Не знаю, почему я это добавил, у меня не было ни малейшего намерения добавлять эти слова, однако я их произнес. Я выпил чай с ромом и заказал вторую порцию рома, на этот раз без чая, и потом третью.
Я с беспокойством огляделся. Город небольшой, почти все в нем знают мою сестру. А вдруг она узнает от своих заказчиц или от соседок, что я заходил в кафе! Но меня окружали лишь мужские лица — усталые, безразличные, замкнутые, и беспокойство прошло. Я выпил еще рому и вышел из кафе. Меня пошатывало, я много месяцев не пил, и алкоголь быстро ударил мне в голову.
Я не знал, как вернуться домой. Я боялся сестры. Некоторое время я блуждал по улицам, потом купил в одном магазине коробку мятных конфет и сразу сунул две из них в рот. В тот момент, когда я платил, я сам не знаю почему, так сказать, против своей воли, сказал продавщице безразличным тоном:
— Кстати, дайте мне еще бутылку сливовой водки, две пачки сигарет и три сигары.
Я положил бутылку во внутренний карман пальто. На улице шел снег, я чувствовал себя совершенно счастливым. Мне уже не было страшно возвращаться домой, я больше не боялся сестры. Когда я пришел домой, она крикнула из комнаты, которая служит ей для работы:
— У меня срочная работа, Виктор. Твой ужин стоит в тепле на плите. Я поем позже.

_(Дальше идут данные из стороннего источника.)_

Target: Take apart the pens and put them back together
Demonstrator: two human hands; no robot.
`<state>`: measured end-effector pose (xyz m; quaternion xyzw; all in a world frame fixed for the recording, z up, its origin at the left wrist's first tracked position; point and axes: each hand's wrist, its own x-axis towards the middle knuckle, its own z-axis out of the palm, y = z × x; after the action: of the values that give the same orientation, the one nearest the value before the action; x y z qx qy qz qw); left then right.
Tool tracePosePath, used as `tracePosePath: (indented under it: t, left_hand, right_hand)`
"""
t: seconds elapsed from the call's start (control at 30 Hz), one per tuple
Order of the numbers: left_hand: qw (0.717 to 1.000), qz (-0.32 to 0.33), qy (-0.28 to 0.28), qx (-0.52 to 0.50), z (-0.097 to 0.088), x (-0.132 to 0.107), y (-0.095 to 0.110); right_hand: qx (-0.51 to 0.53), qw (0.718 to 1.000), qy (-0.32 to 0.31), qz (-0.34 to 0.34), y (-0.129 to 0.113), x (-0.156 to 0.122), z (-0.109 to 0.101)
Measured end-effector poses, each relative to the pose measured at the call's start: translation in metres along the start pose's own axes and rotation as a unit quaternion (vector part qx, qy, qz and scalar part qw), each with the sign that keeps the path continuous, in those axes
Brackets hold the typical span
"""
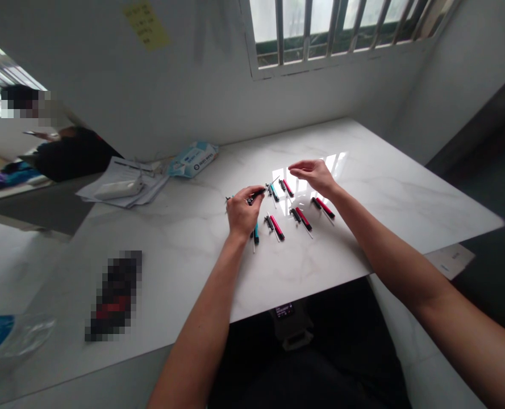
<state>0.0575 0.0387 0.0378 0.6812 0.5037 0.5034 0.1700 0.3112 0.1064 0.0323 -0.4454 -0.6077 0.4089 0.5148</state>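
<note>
Black pen in pinch of left hand, long axis away-rightward; right hand loosely spread

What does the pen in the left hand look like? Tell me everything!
The pen is slim and dark, plastic by its look, with a thin tip at its far end. The left hand pinches its near end in its fingertips, so it is held almost level over the white table, pointing toward the open right hand, which does not touch it.
</note>
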Motion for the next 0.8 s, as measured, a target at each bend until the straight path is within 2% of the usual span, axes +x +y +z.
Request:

Я быстро поел в кухне, ушел к себе в комнату и закрылся на ключ. Впервые я осмелился закрыть Дверь на ключ. Когда сестра захотела войти ко мне в комнату, я закричал, я осмелился закричать:
— Не мешай мне! У меня великолепные мысли! Мне надо записать их, пока они не улетели.
Моя сестра смиренно ответила:
— Я не хотела тебе мешать. Я только хотела пожелать тебе спокойной ночи.
— Спокойной ночи, София!
Она продолжала стоять под дверью.
— У меня была очень требовательная заказчица. Нужно, чтоб ее платье было готово к Новому году. Извини меня, Виктор, что тебе пришлось ужинать одному.